Video-Specific Signs
- Blinking patterns: Older deepfake video had characters that blinked too rarely or not at all. Modern models have mostly fixed this, but unnatural blink timing is still occasionally visible.
- Audio-lip sync drift: Watch for moments where mouth movements fall slightly out of sync with the audio, especially on words with hard consonants.
- Skin texture that looks too smooth or too uniform: Real skin has pores, texture variation, and small imperfections that some generation methods still flatten out.
- Edge flicker around the face: A subtle shimmer or warping right at the hairline or jaw edge, especially visible when the person turns their head.
Detection Tools Worth Using
| Tool | Type | Best For |
|---|---|---|
| Hive Moderation | Image/video detector | Content moderation at scale |
| Reality Defender | Deepfake detector | Enterprise and media verification |
| McAfee Deepfake Detector | Video detector | Everyday consumer use, built into some devices |
| Google's SynthID | Watermark detection | Checking Google-generated images specifically |
| TinEye / Google Reverse Image Search | Reverse image search | Finding the original source of a suspicious photo |
None of these are perfect. Reverse image search is often the most practical first step — if a "breaking news" photo was actually posted three years ago in a different context, that tells you what you need to know without any AI detection required.
Simple Habits That Help Most
- Check the source before the content. A shocking image from an anonymous account carries far less weight than the same image from a verified news organization.
- Search for the same story elsewhere. If something significant happened, multiple independent sources will be reporting it, not just one viral post.

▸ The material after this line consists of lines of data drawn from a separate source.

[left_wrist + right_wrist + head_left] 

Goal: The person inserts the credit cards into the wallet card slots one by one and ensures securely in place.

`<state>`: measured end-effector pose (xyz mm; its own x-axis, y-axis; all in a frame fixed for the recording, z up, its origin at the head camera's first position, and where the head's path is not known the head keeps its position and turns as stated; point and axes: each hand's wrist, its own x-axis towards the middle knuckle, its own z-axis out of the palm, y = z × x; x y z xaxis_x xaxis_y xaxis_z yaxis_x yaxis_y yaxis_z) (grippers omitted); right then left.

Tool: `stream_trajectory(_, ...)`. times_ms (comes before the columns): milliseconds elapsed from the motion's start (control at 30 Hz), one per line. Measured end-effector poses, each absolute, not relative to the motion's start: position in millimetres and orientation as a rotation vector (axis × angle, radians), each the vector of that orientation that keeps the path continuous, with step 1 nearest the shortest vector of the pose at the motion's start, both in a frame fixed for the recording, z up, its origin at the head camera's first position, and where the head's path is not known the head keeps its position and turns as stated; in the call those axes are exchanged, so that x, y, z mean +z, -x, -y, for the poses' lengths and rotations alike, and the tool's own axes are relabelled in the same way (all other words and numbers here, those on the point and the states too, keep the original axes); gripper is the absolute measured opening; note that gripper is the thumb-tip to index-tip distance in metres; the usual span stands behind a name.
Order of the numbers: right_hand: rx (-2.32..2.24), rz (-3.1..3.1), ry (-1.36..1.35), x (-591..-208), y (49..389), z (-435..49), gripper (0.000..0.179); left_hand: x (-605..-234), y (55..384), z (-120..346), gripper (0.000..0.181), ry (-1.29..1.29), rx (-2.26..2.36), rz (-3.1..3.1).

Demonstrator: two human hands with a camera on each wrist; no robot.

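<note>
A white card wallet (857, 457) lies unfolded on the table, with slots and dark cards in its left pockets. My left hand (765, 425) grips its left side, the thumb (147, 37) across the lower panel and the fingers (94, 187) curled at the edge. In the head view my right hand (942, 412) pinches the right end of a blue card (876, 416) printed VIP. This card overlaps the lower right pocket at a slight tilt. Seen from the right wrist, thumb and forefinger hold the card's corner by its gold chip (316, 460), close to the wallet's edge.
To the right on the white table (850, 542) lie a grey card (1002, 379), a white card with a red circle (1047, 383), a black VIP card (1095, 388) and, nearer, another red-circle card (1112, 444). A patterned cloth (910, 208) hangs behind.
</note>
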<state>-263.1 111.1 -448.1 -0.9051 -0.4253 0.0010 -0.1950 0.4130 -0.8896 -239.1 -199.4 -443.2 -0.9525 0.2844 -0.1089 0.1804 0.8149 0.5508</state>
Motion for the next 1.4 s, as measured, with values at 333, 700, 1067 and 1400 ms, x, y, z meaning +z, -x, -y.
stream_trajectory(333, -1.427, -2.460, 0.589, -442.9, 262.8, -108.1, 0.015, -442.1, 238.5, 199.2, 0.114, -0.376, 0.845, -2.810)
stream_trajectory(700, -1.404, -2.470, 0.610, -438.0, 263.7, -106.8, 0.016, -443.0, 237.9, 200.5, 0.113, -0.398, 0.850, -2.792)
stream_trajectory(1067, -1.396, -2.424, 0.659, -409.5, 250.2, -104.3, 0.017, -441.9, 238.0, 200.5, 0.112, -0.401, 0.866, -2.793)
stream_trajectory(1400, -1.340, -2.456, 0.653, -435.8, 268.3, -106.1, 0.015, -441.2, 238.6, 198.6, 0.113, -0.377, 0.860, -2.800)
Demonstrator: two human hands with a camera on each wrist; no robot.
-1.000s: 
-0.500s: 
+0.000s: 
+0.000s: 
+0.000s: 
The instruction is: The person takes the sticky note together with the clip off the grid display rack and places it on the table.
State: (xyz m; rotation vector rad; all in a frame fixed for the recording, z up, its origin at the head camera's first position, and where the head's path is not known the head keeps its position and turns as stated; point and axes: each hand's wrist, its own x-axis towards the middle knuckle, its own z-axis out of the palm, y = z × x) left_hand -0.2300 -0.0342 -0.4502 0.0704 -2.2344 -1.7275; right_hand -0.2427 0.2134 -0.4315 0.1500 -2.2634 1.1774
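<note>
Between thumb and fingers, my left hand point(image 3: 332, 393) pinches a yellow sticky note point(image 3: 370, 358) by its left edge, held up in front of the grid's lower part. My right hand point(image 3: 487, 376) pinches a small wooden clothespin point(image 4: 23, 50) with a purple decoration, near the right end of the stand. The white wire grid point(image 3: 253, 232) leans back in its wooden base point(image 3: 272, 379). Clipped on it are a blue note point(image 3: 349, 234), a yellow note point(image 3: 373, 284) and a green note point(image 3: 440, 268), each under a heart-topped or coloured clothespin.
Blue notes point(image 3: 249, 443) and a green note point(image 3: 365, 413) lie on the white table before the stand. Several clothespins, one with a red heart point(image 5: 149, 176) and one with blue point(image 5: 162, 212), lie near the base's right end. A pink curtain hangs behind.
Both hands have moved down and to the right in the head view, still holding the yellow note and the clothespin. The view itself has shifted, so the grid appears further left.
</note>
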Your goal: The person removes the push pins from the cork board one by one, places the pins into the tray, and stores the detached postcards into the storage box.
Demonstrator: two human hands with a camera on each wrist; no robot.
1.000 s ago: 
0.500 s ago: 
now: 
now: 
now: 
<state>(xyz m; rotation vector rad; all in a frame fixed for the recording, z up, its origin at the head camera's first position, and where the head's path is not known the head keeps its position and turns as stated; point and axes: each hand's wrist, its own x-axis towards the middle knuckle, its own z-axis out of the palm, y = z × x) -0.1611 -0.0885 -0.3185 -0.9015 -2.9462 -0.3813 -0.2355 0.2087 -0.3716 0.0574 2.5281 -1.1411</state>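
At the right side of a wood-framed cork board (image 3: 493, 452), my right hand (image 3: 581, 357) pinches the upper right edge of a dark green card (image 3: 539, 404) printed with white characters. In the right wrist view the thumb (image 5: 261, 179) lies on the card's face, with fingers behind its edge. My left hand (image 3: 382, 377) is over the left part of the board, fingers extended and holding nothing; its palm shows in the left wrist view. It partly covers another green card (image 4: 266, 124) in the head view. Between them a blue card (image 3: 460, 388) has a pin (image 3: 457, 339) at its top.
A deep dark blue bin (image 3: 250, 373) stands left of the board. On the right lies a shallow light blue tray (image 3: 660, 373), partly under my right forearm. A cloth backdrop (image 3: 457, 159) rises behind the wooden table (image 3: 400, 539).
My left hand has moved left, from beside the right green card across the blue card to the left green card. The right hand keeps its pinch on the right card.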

- Slow down before sharing. Deepfakes rely on emotional reactions moving faster than fact-checking. A ten-second pause to verify before resharing catches a surprising number of fakes.
- Be extra cautious with urgent, emotional requests. Scam calls using cloned voices of family members almost always create artificial urgency. If a call demands immediate money transfer, hang up and call the person back on a known number.
This overlaps with the broader question of whether AI tools are safe to use in the first place, which we cover in is AI safe, an honest answer.
Conclusion
No single trick catches every deepfake in 2026, and the visual tells that work today will keep eroding as models improve. The more durable skill is the habit underneath the tricks: check the source, verify before sharing, and treat any urgent, emotionally charged request with a healthy amount of skepticism, whether it comes as an image, a video, or a phone call. Combine that habit with a detection tool for anything high-stakes, and you will catch the overwhelming majority of what is out there.
Related reading:
Frequently Asked Questions
- Can AI detection tools reliably catch every deepfake?
- No. Detection tools are useful signals, not proof. The best ones catch a high percentage of known generation methods, but new AI models are constantly released, and detectors need to be updated to keep up. Treat a detector result as one data point, not a final verdict.
- Is it illegal to create deepfakes?
- It depends on the content and jurisdiction. Many regions now have specific laws against non-consensual deepfake pornography and deepfakes used for fraud, election interference, or defamation. Parody and clearly labeled satire generally have more legal protection. Laws are evolving quickly, so check your local regulations if this affects you directly.
- Why do AI images still struggle with hands and text?
- Image generators learn patterns from training data, and hands have far more possible positions and occlusions than most other objects, making them statistically harder to get consistently right. Text is similar — the model is predicting plausible shapes rather than actually understanding language, which is why garbled or nonsensical text is still one of the most reliable tells in 2026, though it is improving fast.